Your copy should match the listing word for word, apart from the pictures, which are left out.

═════ Recorded data

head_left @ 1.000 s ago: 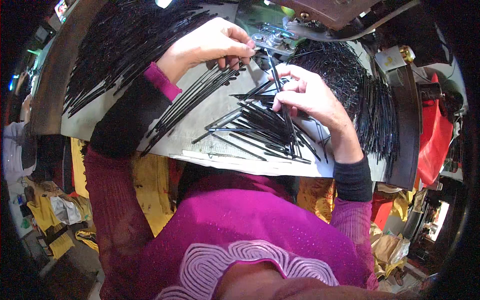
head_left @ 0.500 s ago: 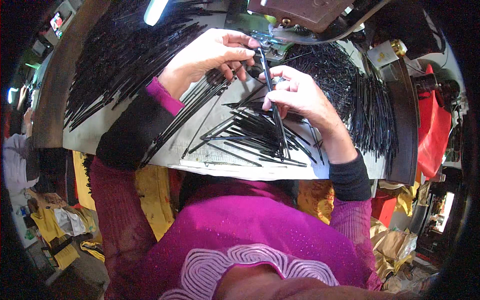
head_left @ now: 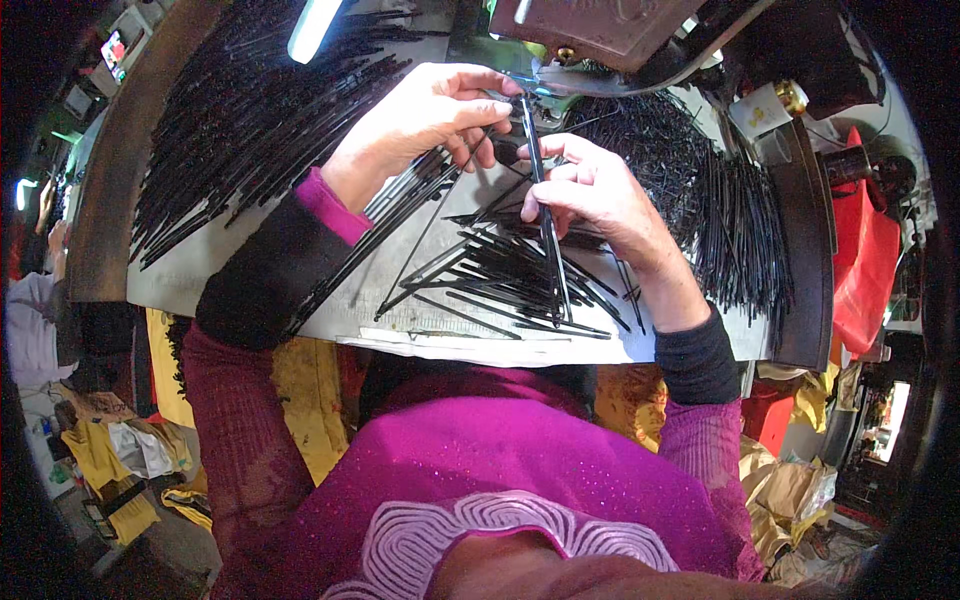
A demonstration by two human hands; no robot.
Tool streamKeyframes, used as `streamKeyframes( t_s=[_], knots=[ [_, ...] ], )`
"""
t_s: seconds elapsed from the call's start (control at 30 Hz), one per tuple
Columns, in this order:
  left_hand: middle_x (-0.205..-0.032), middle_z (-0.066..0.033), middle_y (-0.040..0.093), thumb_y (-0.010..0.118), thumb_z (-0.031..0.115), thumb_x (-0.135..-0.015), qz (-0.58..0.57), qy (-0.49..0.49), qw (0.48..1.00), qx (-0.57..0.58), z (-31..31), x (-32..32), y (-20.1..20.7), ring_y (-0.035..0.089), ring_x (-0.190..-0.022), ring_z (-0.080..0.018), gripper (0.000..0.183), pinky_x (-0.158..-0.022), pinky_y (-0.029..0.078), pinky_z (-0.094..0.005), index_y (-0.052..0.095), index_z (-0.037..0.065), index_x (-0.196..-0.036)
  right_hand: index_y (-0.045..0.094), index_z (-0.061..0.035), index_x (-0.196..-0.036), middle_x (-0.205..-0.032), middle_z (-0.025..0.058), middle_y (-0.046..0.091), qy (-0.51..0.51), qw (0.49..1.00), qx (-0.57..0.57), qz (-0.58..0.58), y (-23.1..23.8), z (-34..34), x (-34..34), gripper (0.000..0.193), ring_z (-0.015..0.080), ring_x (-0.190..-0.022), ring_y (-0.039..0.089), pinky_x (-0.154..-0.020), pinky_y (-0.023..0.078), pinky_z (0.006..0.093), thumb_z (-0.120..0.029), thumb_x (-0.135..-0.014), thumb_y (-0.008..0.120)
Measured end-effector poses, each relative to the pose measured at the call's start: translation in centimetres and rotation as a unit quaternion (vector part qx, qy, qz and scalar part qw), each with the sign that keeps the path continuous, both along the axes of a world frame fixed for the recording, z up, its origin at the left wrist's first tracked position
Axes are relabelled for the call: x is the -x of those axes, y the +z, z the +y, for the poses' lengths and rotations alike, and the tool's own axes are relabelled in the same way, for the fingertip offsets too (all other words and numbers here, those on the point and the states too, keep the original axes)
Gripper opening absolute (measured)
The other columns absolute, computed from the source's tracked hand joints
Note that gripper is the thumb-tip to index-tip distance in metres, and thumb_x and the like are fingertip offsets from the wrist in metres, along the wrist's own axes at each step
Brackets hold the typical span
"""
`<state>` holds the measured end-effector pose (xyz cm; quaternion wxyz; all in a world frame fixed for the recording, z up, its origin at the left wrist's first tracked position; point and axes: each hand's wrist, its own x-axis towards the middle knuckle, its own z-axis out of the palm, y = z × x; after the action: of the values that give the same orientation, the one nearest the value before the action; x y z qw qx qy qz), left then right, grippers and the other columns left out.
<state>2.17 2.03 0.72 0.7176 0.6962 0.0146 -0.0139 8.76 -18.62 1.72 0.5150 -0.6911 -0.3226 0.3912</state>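
Observation:
A long, thin black strip runs down from below the sewing machine toward me. My left hand pinches its upper end between thumb and fingers, close to the machine's foot area. Lower down, my right hand grips the same strip between thumb and fingers. Several loose black strips lie crossed on the pale work surface under the hands. Another bundle of thin strips slants beneath my left hand and wrist. The needle cannot be made out.
A big heap of black strips covers the left side of the table. More strips are piled at the right, near a thread cone. A bright lamp hangs at the top. Red cloth or bag material hangs beyond the table's right edge.
Very little differs. Both hands keep their hold on the strip, and the view has shifted slightly, with the machine a little higher in it.

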Motion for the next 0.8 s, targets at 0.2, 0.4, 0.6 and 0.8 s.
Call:
streamKeyframes(
  t_s=[0.2, 0.4, 0.6, 0.8],
  knots=[
    [-0.080, -0.0053, 0.059, 0.061, 0.018, -0.083, -0.011, 0.017, 1.000, -0.012, -0.8, -0.3, 0.6, 0.058, -0.055, -0.0097, 0.037, -0.044, 0.044, -0.0172, 0.052, -0.001, -0.114, 0.050, -0.0008, -0.112, -0.074, 0.0077, 0.065, -0.024, 0.999, -0.023, 0.006, -0.2, 0.1, -0.1, 0.037, 0.0087, -0.055, 0.055, -0.051, 0.045, 0.0204, -0.014, -0.079, 0.059],
    [-0.078, -0.0064, 0.060, 0.060, 0.018, -0.084, -0.028, 0.034, 0.999, -0.026, -1.0, -0.8, 0.4, 0.058, -0.052, -0.0089, 0.038, -0.044, 0.044, -0.0164, 0.051, -0.002, -0.115, 0.050, -0.0008, -0.111, -0.073, 0.0082, 0.065, -0.046, 0.998, -0.038, 0.021, -0.5, 0.3, -0.3, 0.036, 0.0091, -0.055, 0.056, -0.049, 0.045, 0.0205, -0.014, -0.079, 0.060],
    [-0.075, -0.0074, 0.060, 0.061, 0.020, -0.083, -0.005, 0.020, 0.999, -0.049, -0.8, -1.1, 0.7, 0.056, -0.049, -0.0089, 0.039, -0.043, 0.043, -0.0172, 0.051, -0.001, -0.114, 0.051, 0.0003, -0.110, -0.074, 0.0101, 0.066, -0.066, 0.996, -0.046, 0.035, -1.1, 0.5, -0.2, 0.034, 0.0104, -0.055, 0.057, -0.049, 0.046, 0.0223, -0.010, -0.079, 0.060],
    [-0.065, -0.0057, 0.058, 0.062, 0.023, -0.082, 0.018, 0.052, 0.998, -0.033, -0.7, -1.1, 0.5, 0.054, -0.043, -0.0085, 0.029, -0.039, 0.040, -0.0180, 0.057, -0.001, -0.098, 0.050, 0.0003, -0.108, -0.076, 0.0100, 0.065, -0.080, 0.992, -0.048, 0.084, -1.1, 0.6, 0.1, 0.032, 0.0116, -0.058, 0.059, -0.051, 0.049, 0.0236, -0.012, -0.080, 0.060]
  ],
)
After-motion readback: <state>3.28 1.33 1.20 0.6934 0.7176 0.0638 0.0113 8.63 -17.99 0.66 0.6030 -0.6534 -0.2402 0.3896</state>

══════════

_Response area_.
head_left @ 1.000 s ago: 
head_left @ 0.500 s ago: 
head_left @ now: 
A demonstration by two human hands; no robot.
Tool streamKeyframes, used as `streamKeyframes( t_s=[_], knots=[ [_, ...] ], )`
"""
t_s: seconds elapsed from the call's start (control at 30 Hz), one per tuple
Columns, in this order:
  left_hand: middle_x (-0.205..-0.032), middle_z (-0.066..0.033), middle_y (-0.040..0.093), thumb_y (-0.010..0.118), thumb_z (-0.031..0.115), thumb_x (-0.135..-0.015), qz (-0.58..0.57), qy (-0.49..0.49), qw (0.48..1.00), qx (-0.57..0.58), z (-31..31), x (-32..32), y (-20.1..20.7), ring_y (-0.035..0.089), ring_x (-0.190..-0.022), ring_z (-0.080..0.018), gripper (0.000..0.183), pinky_x (-0.158..-0.022), pinky_y (-0.029..0.078), pinky_z (-0.094..0.005), index_y (-0.052..0.095), index_z (-0.037..0.065), index_x (-0.196..-0.036)
  right_hand: index_y (-0.045..0.094), index_z (-0.061..0.035), index_x (-0.196..-0.036), middle_x (-0.205..-0.032), middle_z (-0.025..0.058), middle_y (-0.046..0.091), qy (-0.51..0.51), qw (0.49..1.00), qx (-0.57..0.57), qz (-0.58..0.58), y (-23.1..23.8), z (-34..34), x (-34..34), gripper (0.000..0.193), ring_z (-0.015..0.080), ring_x (-0.190..-0.022), ring_y (-0.039..0.089), pinky_x (-0.154..-0.020), pinky_y (-0.023..0.078), pinky_z (0.006..0.093), thumb_z (-0.120..0.029), thumb_x (-0.135..-0.014), thumb_y (-0.008..0.120)
Measured end-effector poses, each relative to the pose measured at the call's start: translation in centimetres and rotation as a unit quaternion (vector part qx, qy, qz and scalar part qw), each with the sign that keeps the path continuous, both along the axes of a world frame fixed for the recording, z up, its origin at the left wrist's first tracked position
Axes are relabelled for the call: x is the -x of those axes, y the +z, z the +y, for the poses' lengths and rotations alike, and the tool's own axes are relabelled in the same way, for the fingertip offsets too (all other words and numbers here, those on the point and the states too, keep the original axes)
Gripper opening absolute (measured)
The other columns absolute, computed from the source's tracked hand joints
Note that gripper is the thumb-tip to index-tip distance in metres, and thumb_x and the like are fingertip offsets from the wrist in metres, along the wrist's own axes at each step
Brackets hold the typical span
"""
`<state>` holds the measured end-effector pose (xyz cm; quaternion wxyz; all in a world frame fixed for the recording, z up, its origin at the left wrist's first tracked position; point and axes: each hand's wrist, its own x-axis towards the middle knuckle, its own z-axis out of the palm, y = z × x; after the action: of the values that give the same orientation, the one nearest the value before the action; x y z qw qx qy qz), left then right, grippers and the other columns left out.
<state>2.17 2.03 0.72 0.7176 0.6962 0.0146 -0.0139 8.76 -18.62 1.72 0.5150 -0.6911 -0.3226 0.3912</state>
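Observation:
A long, thin black strip runs down from below the sewing machine toward me. My left hand pinches its upper end between thumb and fingers, close to the machine's foot area. Lower down, my right hand grips the same strip between thumb and fingers. Several loose black strips lie crossed on the pale work surface under the hands. Another bundle of thin strips slants beneath my left hand and wrist. The needle cannot be made out.
A big heap of black strips covers the left side of the table. More strips are piled at the right, near a thread cone. A bright lamp hangs at the top. Red cloth or bag material hangs beyond the table's right edge.
Very little differs. Both hands keep their hold on the strip, and the view has shifted slightly, with the machine a little higher in it.
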
Motion for the next 0.8 s, targets at 0.2, 0.4, 0.6 and 0.8 s.
Call:
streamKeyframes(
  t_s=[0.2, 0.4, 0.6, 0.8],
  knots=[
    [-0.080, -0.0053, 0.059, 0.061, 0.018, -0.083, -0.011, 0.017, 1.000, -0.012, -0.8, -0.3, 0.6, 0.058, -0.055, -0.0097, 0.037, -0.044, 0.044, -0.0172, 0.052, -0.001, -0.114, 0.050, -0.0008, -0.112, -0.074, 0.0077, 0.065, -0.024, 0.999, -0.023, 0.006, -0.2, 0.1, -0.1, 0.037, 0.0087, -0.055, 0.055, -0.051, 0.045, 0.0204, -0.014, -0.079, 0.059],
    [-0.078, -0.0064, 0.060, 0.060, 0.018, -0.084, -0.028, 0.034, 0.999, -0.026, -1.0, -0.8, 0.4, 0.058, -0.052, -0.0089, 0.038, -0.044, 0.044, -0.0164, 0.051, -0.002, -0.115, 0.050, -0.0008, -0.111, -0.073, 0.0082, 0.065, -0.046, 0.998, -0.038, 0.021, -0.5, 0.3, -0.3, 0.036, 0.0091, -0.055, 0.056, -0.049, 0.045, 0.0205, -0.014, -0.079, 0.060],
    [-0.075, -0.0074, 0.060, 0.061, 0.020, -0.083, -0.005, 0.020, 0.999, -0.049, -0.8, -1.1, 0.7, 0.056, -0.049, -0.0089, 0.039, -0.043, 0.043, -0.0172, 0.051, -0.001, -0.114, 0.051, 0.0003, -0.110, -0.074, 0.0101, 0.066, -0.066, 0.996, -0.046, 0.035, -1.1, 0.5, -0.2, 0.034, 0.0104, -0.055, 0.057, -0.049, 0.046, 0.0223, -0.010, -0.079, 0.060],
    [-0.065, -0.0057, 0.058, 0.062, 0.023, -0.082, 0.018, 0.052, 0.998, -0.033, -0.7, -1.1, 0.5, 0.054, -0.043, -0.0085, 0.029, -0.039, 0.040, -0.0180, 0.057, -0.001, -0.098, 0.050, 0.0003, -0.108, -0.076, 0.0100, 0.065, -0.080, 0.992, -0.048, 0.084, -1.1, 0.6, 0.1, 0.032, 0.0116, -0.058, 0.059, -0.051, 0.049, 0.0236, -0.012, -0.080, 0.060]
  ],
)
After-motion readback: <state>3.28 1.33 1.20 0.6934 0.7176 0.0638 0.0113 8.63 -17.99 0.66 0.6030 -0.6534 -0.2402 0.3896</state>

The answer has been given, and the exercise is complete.